Diabetes candidate had been set for a 2015 launch

TakedaTakeda has suffered a major pipeline setback after deciding to terminate development of fasiglifam, a candidate therapy for diabetes that had been scheduled to reach the market next year.

The pharma company took the decision after phase III trials revealed that some patients taking fasiglifam (also known as TAK-875) showed elevated levels of liver enzymes which could indicate a toxicity issue.
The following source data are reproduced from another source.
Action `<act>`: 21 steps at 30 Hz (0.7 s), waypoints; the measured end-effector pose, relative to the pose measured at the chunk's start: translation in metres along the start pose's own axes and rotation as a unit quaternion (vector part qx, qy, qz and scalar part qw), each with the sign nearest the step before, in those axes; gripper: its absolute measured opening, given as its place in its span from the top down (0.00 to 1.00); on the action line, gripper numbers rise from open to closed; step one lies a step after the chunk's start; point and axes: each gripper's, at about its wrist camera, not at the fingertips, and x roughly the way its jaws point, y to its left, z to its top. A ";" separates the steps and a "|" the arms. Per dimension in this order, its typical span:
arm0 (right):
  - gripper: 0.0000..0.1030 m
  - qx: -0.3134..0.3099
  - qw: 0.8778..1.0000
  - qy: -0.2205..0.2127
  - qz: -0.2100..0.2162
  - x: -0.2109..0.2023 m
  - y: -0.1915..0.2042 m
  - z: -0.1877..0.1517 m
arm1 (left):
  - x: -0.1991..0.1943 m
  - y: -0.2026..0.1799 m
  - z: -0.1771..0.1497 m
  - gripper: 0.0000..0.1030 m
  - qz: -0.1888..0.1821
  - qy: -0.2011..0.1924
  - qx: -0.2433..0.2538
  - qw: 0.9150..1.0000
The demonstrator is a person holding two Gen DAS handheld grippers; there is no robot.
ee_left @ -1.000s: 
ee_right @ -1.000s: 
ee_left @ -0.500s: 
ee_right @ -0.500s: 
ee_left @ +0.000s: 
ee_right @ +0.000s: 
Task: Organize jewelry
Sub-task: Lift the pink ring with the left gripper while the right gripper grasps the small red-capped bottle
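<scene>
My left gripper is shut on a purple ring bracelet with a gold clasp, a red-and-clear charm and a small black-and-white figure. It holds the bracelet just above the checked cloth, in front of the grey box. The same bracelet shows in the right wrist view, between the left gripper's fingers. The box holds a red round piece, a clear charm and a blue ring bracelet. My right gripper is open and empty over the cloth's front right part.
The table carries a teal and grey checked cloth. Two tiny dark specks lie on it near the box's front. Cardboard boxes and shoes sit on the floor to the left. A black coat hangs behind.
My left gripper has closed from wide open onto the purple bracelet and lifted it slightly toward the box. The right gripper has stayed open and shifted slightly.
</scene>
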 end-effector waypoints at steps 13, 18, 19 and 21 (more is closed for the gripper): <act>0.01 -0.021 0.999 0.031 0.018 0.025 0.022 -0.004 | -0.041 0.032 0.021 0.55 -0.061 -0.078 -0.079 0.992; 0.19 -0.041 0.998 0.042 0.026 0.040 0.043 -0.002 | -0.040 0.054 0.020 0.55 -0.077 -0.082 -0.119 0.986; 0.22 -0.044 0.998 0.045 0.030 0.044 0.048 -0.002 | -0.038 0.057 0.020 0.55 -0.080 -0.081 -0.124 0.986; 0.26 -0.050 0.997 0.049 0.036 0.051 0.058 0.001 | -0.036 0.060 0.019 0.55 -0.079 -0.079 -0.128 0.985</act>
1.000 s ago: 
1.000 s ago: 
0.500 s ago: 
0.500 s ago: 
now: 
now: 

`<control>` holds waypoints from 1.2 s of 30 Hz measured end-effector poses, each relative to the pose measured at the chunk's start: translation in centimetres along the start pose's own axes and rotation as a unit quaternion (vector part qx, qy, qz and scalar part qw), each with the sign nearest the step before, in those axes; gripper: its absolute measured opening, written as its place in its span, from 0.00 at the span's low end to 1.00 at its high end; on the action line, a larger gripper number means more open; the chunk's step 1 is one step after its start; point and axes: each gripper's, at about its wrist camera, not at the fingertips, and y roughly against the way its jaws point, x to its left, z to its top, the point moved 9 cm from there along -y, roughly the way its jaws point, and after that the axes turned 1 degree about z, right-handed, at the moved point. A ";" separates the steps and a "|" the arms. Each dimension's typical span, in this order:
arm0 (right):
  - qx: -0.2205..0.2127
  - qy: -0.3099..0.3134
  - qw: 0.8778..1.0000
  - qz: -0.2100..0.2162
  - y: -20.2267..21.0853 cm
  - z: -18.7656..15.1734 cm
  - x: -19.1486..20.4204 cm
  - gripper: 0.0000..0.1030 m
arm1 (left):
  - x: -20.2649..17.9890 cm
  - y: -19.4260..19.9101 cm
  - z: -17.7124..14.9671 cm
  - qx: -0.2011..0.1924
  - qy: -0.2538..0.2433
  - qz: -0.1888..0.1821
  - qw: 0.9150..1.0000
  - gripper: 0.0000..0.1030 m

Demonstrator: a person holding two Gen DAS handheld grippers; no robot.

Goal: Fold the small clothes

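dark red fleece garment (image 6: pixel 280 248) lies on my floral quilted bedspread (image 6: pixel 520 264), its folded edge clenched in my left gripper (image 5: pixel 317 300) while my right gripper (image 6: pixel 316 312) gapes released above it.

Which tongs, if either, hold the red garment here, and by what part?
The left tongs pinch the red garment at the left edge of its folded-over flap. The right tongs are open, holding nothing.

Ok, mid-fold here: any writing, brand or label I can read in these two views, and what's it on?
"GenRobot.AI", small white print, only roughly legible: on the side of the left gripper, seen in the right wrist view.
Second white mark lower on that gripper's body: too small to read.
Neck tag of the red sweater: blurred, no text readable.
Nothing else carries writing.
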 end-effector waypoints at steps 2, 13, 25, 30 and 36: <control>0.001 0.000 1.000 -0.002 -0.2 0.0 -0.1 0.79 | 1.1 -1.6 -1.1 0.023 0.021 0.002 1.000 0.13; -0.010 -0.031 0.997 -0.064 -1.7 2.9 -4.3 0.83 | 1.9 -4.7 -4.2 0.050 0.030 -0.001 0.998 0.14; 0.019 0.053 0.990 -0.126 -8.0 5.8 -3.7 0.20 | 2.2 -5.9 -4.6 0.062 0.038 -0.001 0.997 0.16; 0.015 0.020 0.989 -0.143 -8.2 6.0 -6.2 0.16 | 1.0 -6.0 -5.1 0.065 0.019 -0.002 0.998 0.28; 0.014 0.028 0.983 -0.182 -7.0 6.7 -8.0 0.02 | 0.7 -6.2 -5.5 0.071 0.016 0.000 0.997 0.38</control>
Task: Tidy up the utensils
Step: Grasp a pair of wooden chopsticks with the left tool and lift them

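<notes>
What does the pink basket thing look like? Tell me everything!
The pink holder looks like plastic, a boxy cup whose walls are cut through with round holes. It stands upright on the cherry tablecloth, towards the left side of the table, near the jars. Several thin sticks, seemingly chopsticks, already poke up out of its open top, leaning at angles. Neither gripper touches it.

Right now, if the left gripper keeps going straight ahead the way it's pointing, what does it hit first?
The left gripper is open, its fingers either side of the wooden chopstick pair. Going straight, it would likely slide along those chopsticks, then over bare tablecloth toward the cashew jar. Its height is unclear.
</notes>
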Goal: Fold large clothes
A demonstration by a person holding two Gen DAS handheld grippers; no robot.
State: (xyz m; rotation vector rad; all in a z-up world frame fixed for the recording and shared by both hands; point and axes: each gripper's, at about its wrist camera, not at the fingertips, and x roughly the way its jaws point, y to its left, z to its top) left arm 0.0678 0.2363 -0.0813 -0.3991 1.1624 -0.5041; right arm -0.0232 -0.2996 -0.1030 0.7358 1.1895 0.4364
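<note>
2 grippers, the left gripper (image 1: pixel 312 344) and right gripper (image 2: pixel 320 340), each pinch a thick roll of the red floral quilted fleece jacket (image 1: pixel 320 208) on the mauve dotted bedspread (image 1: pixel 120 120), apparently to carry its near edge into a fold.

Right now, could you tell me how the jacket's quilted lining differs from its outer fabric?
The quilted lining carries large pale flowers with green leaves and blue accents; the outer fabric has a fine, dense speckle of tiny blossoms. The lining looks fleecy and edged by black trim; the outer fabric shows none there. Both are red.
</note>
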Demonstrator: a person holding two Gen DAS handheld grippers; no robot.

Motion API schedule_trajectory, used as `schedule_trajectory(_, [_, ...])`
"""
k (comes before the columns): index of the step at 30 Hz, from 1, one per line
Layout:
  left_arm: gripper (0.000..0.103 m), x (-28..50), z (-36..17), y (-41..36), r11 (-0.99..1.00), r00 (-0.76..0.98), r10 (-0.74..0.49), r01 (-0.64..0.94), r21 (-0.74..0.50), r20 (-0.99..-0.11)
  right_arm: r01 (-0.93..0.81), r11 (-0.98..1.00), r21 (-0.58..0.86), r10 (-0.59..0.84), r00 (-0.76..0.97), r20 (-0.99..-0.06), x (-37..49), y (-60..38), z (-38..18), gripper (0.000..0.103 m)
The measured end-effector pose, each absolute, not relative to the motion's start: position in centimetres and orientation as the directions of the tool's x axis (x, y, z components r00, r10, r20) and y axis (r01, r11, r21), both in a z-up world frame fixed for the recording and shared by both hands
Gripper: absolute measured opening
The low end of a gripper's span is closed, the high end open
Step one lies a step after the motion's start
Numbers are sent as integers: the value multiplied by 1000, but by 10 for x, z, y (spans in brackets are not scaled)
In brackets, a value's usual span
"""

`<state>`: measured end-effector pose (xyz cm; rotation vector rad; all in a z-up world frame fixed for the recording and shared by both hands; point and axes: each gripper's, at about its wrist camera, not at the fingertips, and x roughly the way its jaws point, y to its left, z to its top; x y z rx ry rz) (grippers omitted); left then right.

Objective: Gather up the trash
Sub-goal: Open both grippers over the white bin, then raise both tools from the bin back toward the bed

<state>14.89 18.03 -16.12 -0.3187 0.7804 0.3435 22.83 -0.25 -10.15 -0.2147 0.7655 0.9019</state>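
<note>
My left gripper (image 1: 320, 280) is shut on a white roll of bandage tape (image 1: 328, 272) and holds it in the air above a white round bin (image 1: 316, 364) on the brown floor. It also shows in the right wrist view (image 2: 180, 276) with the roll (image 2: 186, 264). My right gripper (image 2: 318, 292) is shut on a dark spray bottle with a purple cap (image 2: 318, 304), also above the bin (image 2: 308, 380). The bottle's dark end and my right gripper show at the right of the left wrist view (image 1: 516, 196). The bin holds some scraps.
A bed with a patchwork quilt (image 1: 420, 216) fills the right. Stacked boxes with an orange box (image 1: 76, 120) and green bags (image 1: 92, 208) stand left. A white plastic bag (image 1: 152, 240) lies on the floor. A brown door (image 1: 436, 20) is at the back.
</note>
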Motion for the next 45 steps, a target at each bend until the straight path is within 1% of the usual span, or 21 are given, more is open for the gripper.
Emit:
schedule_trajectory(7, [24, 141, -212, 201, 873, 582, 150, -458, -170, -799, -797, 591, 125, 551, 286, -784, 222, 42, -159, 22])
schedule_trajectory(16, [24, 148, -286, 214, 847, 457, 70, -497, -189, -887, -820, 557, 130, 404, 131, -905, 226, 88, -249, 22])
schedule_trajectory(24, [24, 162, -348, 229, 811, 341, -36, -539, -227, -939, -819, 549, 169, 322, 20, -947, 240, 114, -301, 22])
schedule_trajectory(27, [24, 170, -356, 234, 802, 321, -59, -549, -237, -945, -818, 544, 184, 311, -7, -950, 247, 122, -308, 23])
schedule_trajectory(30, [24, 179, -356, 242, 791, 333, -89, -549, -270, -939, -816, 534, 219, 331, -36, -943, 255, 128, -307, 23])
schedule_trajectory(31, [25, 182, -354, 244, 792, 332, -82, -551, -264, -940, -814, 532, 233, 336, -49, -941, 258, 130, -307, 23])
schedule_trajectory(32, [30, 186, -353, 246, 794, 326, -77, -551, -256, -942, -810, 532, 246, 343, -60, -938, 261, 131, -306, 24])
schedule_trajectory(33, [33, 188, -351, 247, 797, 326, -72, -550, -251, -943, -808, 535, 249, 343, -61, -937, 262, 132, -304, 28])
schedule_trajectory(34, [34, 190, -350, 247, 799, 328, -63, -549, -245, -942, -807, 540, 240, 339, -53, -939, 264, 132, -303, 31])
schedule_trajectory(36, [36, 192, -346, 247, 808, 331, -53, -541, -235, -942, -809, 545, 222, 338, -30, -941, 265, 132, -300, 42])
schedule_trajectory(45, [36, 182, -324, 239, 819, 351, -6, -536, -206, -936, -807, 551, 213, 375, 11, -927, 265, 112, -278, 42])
Fasiglifam is a first-in-class GPR40 agonist, which stimulates insulin secretion independently from the level of blood glucose, a characteristic that led to expectations that it would be less likely to cause hypoglycaemia than other oral anti-diabetic (OAD) drugs, while also causing less weight gain.

Encouraging results in a phase III Japanese trial reported last year prompted suggestions that Takeda could have a mega-blockbuster on its hands to replace its diabetes treatment Actos (pioglitazone), which saw $1.8bn wiped off its revenues because of generic competition last year.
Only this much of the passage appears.